Explain These 3 Consumer Benefits in the New Secure Act

As reported earlier in this blog, Congress approved a new law to improve the retirement security of U.S. workers just before Christmas of 2019. The “Setting Every Community Up for Retirement Enhancement,” known as the SECURE Act, took effect on Jan. 1, 2020 and introduced the most far-reaching legislation on retirement since the Pension Protection Act of 2006.

The story that got most of the attention focused on the end of the “stretch” Individual Retirement Account (IRA) for middle- and upper-income Americans, which prior to the change of law had allowed non-spouse beneficiaries to withdraw inherited money over their lifetime and avoid paying taxes.

Business reporters can develop a series of linked stories on SECURE. Report on one, or all, of the consumer stories suggested below, which describe the new law’s benefits for workers, parents and those with student loan debt. Then add the second part of the series, by reporting the stories that focus on your local business community of small-business owners and 401(k) administrators.

Are more older workers saving for retirement?

Any number of surveys, including this 2018 report from the Stanford Center on Longevity, finds that older workers aren’t saving enough for retirement. Until SECURE, workers who reached the age of 70½ had to stop contributing, and start withdrawing, from their retirement accounts; now they keep contributing indefinitely as long as they are employed. In 2021, SECURE will allow employers to offer long-term, part-time employees to save for retirement; previously, workers couldn’t contribute unless they worked 1,000 hours a year.

Use your news organization’s social media channels to engage with readers. How many intend to take advantage of—or are even aware of—the new law? Also contact the human resource departments of several small, medium, and large businesses in your reporting area and ask what processes they’ve put in place to update their part-time and older workers on SECURE’s benefits.

Are parents planning on children in 2020s?

The new law allows parents to withdraw up to $5,000, penalty-free, from a 401(k) or IRA after the birth or adoption of a child.

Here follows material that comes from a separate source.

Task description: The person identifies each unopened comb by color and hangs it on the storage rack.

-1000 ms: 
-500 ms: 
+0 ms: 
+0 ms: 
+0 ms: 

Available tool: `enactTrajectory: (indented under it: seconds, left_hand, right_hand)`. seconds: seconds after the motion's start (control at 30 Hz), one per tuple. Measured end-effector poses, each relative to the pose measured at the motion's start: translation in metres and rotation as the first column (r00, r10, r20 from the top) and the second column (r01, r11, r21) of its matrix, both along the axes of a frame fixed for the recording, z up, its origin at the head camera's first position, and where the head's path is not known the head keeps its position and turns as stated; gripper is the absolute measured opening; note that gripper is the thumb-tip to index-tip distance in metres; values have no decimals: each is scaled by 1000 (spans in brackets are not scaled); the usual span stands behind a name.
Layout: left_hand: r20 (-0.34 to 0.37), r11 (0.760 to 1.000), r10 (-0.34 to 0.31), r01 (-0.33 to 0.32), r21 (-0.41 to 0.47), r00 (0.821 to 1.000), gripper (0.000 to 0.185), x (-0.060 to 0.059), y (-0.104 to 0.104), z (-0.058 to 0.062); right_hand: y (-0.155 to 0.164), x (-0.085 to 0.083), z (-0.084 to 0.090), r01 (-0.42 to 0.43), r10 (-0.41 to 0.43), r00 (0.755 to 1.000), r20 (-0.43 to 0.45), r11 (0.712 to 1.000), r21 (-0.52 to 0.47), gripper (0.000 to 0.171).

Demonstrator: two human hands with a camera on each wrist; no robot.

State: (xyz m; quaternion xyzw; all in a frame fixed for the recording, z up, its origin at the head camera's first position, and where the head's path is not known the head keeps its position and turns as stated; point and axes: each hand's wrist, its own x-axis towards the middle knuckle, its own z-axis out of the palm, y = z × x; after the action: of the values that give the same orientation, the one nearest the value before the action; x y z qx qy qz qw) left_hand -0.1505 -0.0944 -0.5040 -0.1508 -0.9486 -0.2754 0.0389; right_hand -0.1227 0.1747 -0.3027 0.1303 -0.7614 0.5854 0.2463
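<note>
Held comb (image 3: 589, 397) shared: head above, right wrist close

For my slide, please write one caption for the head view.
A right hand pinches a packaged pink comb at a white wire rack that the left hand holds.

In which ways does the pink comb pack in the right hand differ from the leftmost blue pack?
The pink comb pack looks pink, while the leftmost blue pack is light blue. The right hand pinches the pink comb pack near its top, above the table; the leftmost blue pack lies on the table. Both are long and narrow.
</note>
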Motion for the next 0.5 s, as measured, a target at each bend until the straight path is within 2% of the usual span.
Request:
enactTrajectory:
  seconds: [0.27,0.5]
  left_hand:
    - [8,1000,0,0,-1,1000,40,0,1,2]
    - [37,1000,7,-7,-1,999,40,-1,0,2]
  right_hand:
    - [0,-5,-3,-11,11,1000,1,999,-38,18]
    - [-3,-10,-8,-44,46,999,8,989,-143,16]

Considering the cost of raising a child today, $5,000 is a substantial benefit. In 2018, it cost $233, 610 to raise a child, according to the U.S. Department of Agriculture.

Loop a Certified Public Accountant (CPA) and a financial planner into your discussion to review all the family-friendly tax credits available to prospective parents.

Are readers tapping SECURE benefits in 2020 to pay off student loan debt? Student loan debt is soaring and becomes a harder struggle for those with families to raise. Over the past three decades, the cost of college has tripled at public universities and doubled at private institutions, according to the College Board. SECURE allows the holder of a 529 education savings plan to withdraw up to $10,000 to pay off certain student loans, which grants substantial relief. The average student loan debt is about $30,000.